心さわぐシニア文学サロン

第8回 1960年代の青春 「もう一度選ぶなら」をめぐって

 (08年)10月18日に、第8回心さわぐシニア文学サロンが開かれた。今回のテーマは、一九六〇年代の青春「もう一度選ぶなら」をめぐって。六月号に掲載された真木和泉氏の東京教育大学の筑波移転反対闘争を描いた作品の時代背景を、作者より下の世代、当時労働者で働いていた側という違う場にいた二人の報告で深めようという狙いで行われた。参加者は十八人。

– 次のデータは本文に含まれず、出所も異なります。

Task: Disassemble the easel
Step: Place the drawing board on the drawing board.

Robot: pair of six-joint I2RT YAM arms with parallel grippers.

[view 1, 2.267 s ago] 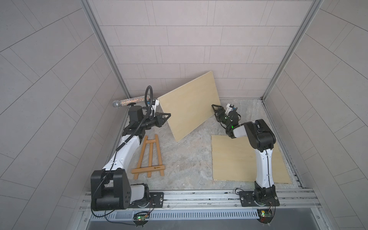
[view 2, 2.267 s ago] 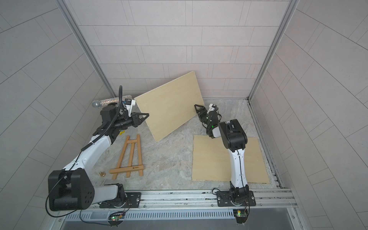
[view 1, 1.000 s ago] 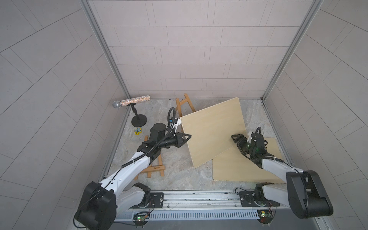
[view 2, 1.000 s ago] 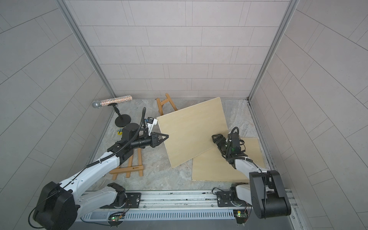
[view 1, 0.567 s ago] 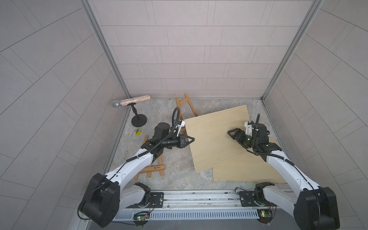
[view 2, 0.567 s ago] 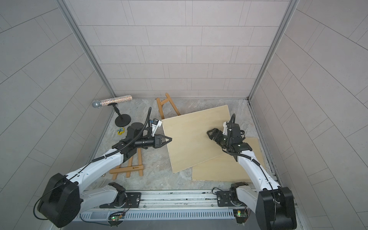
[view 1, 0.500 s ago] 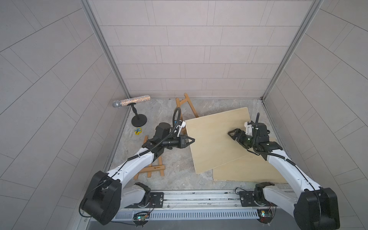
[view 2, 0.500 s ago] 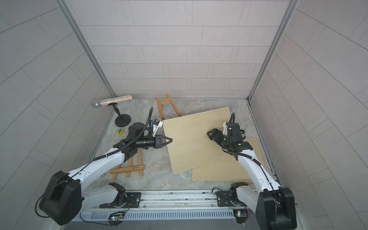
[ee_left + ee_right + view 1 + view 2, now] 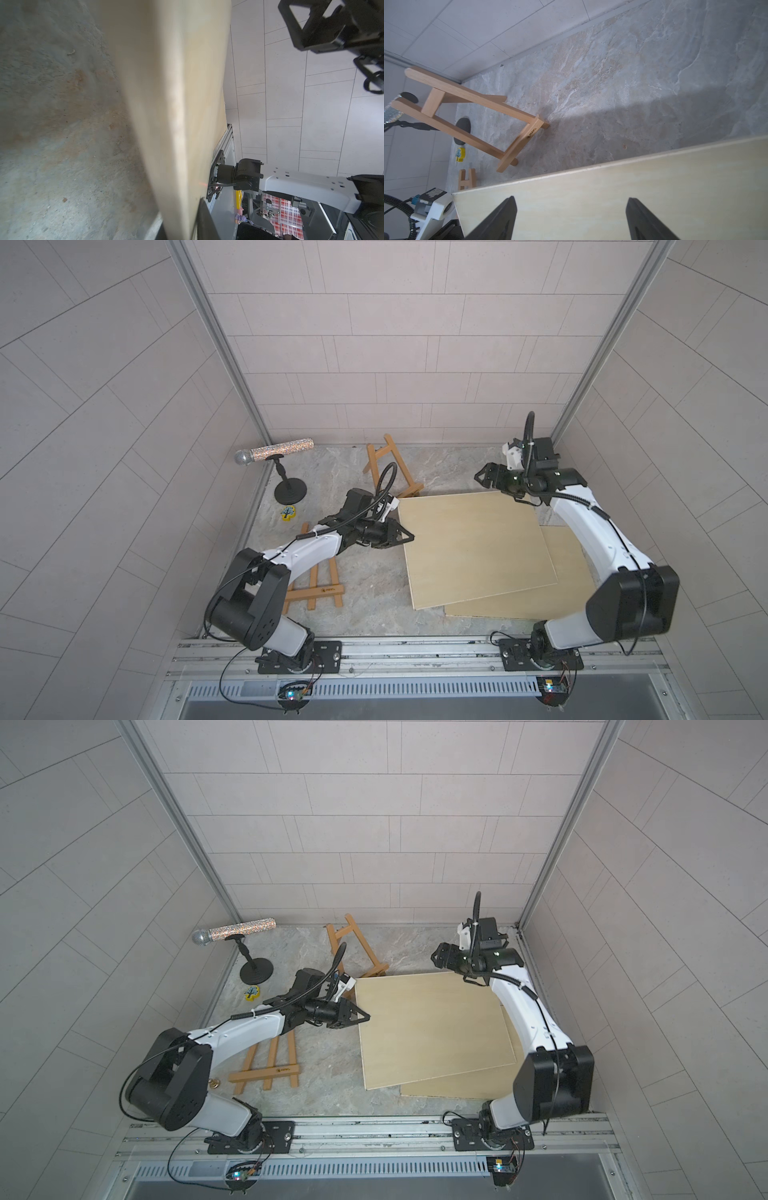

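The left gripper [image 9: 409, 537] pinches the left edge of the flat board [image 9: 473, 547], the right gripper [image 9: 484, 477] hangs spread above its far edge, and the standing easel [image 9: 477, 97] rises just beyond the board, nearer the left arm.

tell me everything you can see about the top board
The top board is a thin, pale, plain wood rectangle lying roughly flat and skewed on the table. Its near right part overlaps a second board. The left gripper is shut on its left edge; the right gripper hangs open above its far edge.
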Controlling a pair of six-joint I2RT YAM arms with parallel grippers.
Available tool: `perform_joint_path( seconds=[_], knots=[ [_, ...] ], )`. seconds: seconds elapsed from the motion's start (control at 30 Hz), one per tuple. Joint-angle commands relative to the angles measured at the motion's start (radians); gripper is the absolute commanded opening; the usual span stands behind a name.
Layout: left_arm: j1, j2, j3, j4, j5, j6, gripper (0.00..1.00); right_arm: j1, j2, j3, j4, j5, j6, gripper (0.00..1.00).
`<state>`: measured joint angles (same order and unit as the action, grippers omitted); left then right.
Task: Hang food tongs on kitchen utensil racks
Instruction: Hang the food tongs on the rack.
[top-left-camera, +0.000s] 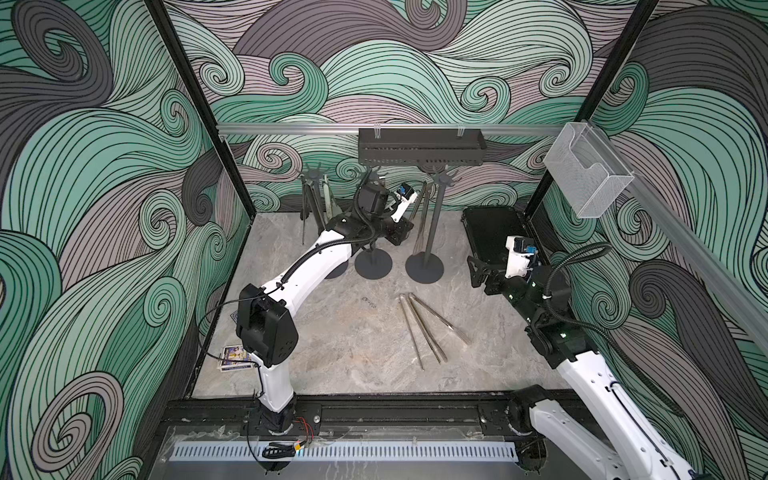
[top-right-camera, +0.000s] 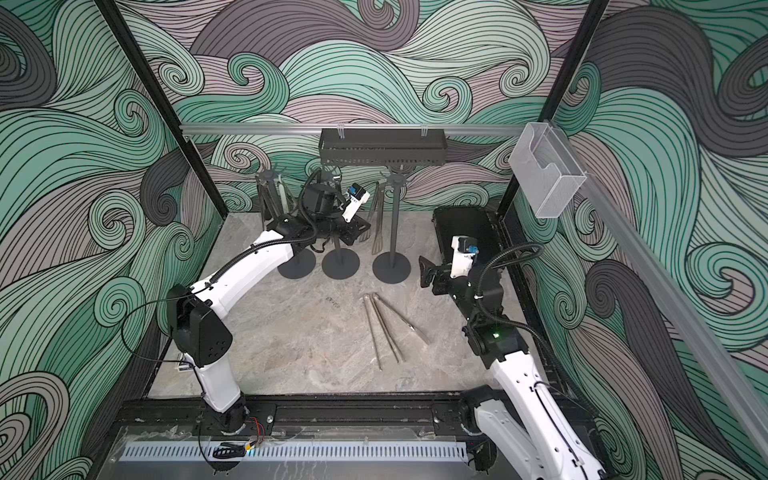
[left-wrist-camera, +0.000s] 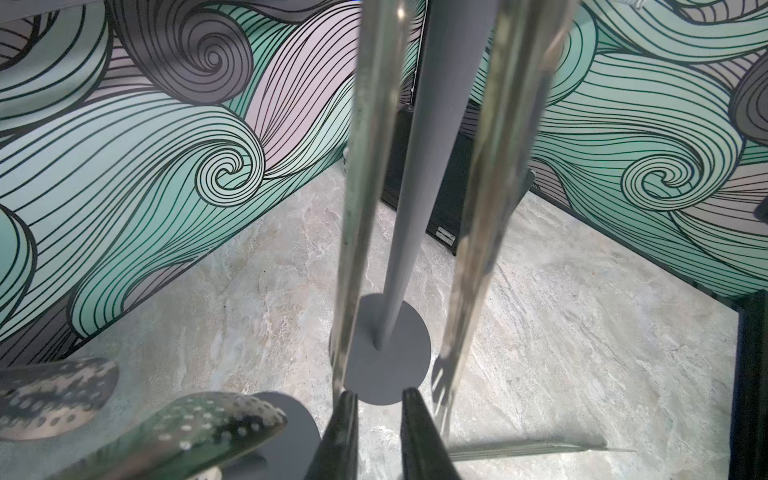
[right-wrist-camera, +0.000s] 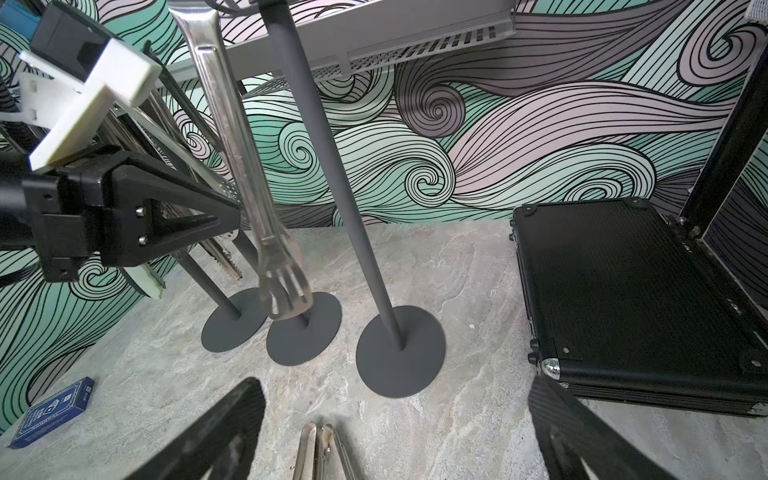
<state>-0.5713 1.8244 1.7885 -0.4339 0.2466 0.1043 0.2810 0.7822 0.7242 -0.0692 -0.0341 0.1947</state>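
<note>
Three dark grey kitchen utensil racks stand at the back: left (top-left-camera: 314, 174), middle (top-left-camera: 373, 264), right (top-left-camera: 432, 224). Steel food tongs (top-left-camera: 420, 216) with forked tips (right-wrist-camera: 282, 286) hang from the right rack. My left gripper (left-wrist-camera: 376, 392) is right beside these tongs. Its jaws stand slightly apart with only table showing between them, and one tong arm (left-wrist-camera: 353, 208) hangs just outside a fingertip. More tongs (top-left-camera: 309, 203) hang on the left rack. Other steel tongs (top-left-camera: 424, 328) lie on the table. My right gripper (right-wrist-camera: 397, 382) hovers wide open above their hinge ends (right-wrist-camera: 320, 453), holding nothing.
A black case (top-left-camera: 490, 237) lies at the back right, close to the right arm. A black perforated shelf (top-left-camera: 419, 147) hangs on the back rail above the racks. A clear mesh box (top-left-camera: 586, 178) hangs on the right rail. A card box (top-left-camera: 230, 357) lies by the left arm's base.
</note>
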Motion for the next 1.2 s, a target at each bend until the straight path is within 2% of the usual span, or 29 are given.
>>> perform_joint_path(
  seconds=[0.0, 0.83, 1.17],
  knots=[
    [0.006, 0.018, 0.036, -0.013, -0.005, 0.009, 0.20, -0.005, -0.006, -0.005, 0.021, -0.006, 0.005, 0.99],
    [-0.013, 0.134, 0.276, -0.155, 0.001, 0.020, 0.20, -0.004, -0.008, -0.009, 0.027, -0.007, 0.008, 0.99],
    [-0.019, 0.135, 0.288, -0.161, -0.011, 0.026, 0.20, -0.005, -0.011, -0.012, 0.026, -0.012, 0.009, 0.99]
  ],
)
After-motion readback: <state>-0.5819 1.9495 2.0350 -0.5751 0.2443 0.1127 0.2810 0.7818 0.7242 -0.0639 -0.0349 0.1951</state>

 松井活氏は、在籍していた高校でバリケード封鎖を行った「全共闘」の処分者に出された「確認書」にふれて、「暴力」と正当な政治活動の峻別が必要だったことや、大学民主化闘争の中で打ち出された学生を含む全構成員自治の視点の欠如などを指摘して、作品のモチーフが十分響いてこなかったとした。
 仙洞田一彦氏は、町工場の二階に住みこんで、カメラの部品をつくる仕事をしていて、平日は毎日二時間残業の働いて寝るだけの生活で、学生たちの行動は駅で目撃する機会はあったが工場の中ではそうした話は出なかったことなどの体験を話した。
 討議では、学生運動の体験を中心に話されたが、いろいろな間違いや不足はあっても、それが今の生き方にどう繋がっているかを深めることの大事さが浮かび上がってきたように思う。時評で作品を知ったことをきっかけに文学教室に通うようになった参加者もいて、あの時代にどう生きたかを描きたいという欲求の強さとそれが広がりをもつことを改めて感じた。
 最後に真木氏が東教大のたたかいが外に広がらず孤立したこと、作品は留置場の話を核にして、当時の状況は入り組んでいるため簡単に描いたと述べた。